I repeat for the benefit of the noble Earl, Lord Clancarty, and the noble Lord, Lord Hunt, what I said in the debate on Erasmus, although I forget exactly when it was—sometime in the past. No decisions on UK participation in the successor Erasmus+ programme after 2020 have yet been taken for the simple reason that the scope of the future programme has not yet been agreed. The noble Lord is asking me to give him an assurance that we will take part in a programme about whose composition we have no idea. No Government could agree to do that. We will take a decision when we see what the successor programme is. UK participation will form part of the negotiations about our future relationship with the EU. There may be some specific European programmes that we want to continue to participate in as we leave the EU, and that will be considered as part of the negotiations.
Whatever the outcome of those negotiations, including the increasingly unlikely scenario in which we leave the EU without a deal—
If the noble Lord will forgive me, will the Government continue to take into account the importance of young people’s desire to be able to work freely and move freely through Europe?
Of course we will take into account the wishes of young people to move freely, just as we will take into account the wishes of older people to move freely.
We will underwrite successful bids for Erasmus+ submitted while the UK is still a member state, even if payments continue beyond the point of exit. Therefore, applications for funding from UK institutions should continue, and are continuing, as normal.
The noble Baroness, Lady Humphreys, asked me again, as the noble Baroness, Lady Ludford, has done in the past, about the issue of associate EU citizenships. Let me make the point to the Liberal Democrats once again—it seems to have difficulty permeating through to them—that the EU treaty provisions state that only citizens of EU member states are able to hold EU citizenship.

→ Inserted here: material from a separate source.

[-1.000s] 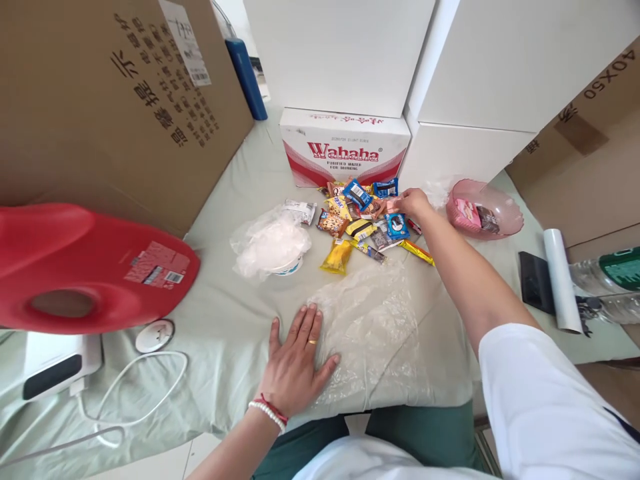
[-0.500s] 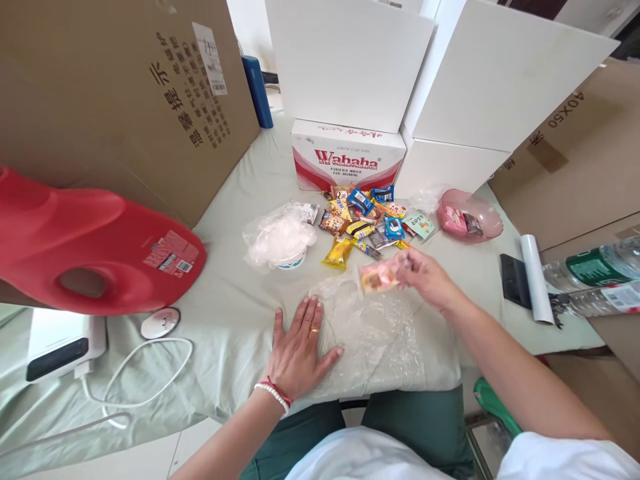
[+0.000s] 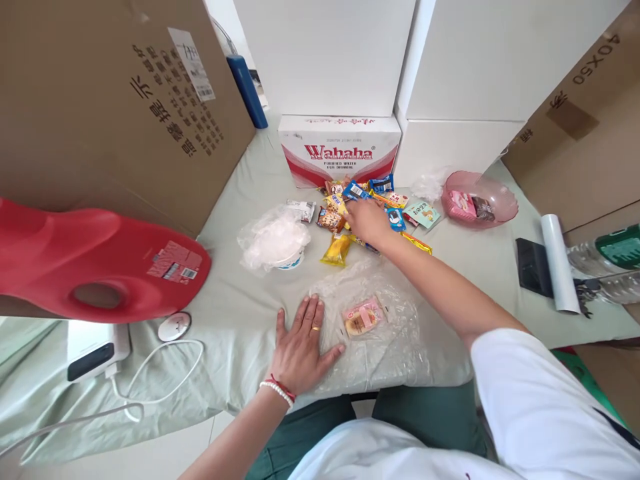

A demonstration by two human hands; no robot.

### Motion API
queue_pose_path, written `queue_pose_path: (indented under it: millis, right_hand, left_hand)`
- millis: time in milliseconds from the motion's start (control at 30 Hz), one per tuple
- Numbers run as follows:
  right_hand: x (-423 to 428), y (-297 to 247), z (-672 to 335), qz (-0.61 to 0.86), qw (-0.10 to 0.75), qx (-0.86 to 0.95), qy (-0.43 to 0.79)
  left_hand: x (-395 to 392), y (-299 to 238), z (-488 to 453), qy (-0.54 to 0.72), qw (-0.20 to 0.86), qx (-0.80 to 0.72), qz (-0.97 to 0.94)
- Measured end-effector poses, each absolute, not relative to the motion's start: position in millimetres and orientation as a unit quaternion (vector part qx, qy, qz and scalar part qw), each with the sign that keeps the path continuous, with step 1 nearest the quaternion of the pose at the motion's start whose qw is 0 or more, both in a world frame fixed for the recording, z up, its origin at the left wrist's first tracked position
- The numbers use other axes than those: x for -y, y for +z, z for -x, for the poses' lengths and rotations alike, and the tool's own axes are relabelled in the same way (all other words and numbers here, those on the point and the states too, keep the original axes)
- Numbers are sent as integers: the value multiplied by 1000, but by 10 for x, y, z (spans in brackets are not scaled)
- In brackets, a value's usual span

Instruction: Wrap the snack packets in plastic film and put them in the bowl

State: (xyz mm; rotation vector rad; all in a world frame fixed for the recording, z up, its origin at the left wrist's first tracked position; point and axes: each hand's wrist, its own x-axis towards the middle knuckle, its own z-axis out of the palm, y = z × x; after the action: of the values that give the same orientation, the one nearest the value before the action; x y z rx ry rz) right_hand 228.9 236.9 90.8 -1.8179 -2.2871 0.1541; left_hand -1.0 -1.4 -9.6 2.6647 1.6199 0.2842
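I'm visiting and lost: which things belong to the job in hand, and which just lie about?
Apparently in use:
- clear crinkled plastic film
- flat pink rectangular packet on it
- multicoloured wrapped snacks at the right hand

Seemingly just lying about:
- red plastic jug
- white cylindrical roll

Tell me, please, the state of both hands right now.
Left hand: open, lying flat at the edge of the clear plastic.
Right hand: among the snack packets; cannot tell whether it grips one.
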Motion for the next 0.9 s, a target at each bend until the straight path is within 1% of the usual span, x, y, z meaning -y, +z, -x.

Therefore, when the UK ceases to be a member of the European Union, British nationals will no longer hold EU citizenship unless they hold dual nationality with another EU member state.
For those reasons, I hope the noble Earl will withdraw his amendment.
I thank the Minister for that reply, which I interpret to mean he is still reflecting. This has been a good debate, even at this late hour, and I am grateful to everyone who has participated and for the support the amendment has found. Yes, some young people travelled and studied abroad before we joined the EU, but they were mostly people who could afford to do so. Restrictions put people off. If we shut our young people, our students, out of our own continent, this is not global Britain but parochial Britain.
As it is getting late, I beg leave to withdraw the amendment.
My Lords, there are at present two legal paths for unaccompanied child refugees in Europe to come to this country. Clearly there are people traffickers who exploit the situation reprehensibly but that is for another day.
One legal path is under Section 67 of the Immigration Act, an amendment I moved that was passed by this House, accepted by the Government and became part of the Act. The other legal path is what we have called for short Dublin III. That is, under an EU-wide treaty it has been possible for unaccompanied children in one EU country to join relatives in another. For example, a Syrian boy in France could join an uncle in Stockholm. This amendment seeks the continuation of the rights and entitlements that at the moment come under Dublin III.
Under the existing paths that I have mentioned, we have to date, under Section 67, let some 250 unaccompanied children into this country. The Government say that they will put a stop to it when the figure reaches 480. However, that is a subject for debate on another day. Under the Dublin III provisions, something like 800 unaccompanied child refugees have arrived in this country, mainly over the past two years. The majority have come from France, mainly from the Calais area, but not exclusively so.
The numbers in Europe continue to increase. At the moment it is estimated that over 3,000 unaccompanied children are registered in Greece, a third of whom are in shelters. That means that at least 2,000 children, mainly on the islands, are sleeping rough without any proper accommodation or facilities. Secondly, although the Jungle in northern France has been removed, some of the young people who were there before have worked their way back to northern France and several hundred are sleeping in the woods, under the trees, near where the Jungle used to be, in difficult conditions. Quite a few are scattered around Italy as well.
The amendments seek to ensure that Brexit does not result in the closing down of that safe and legal route for unaccompanied children, and some adults, to seek asylum in this country by joining their families. It is simply a matter of keeping the existing methods going. It is not a big thing to ask and it is fairly straightforward. The Government have hinted that they might consider this but we want that hint to become clear.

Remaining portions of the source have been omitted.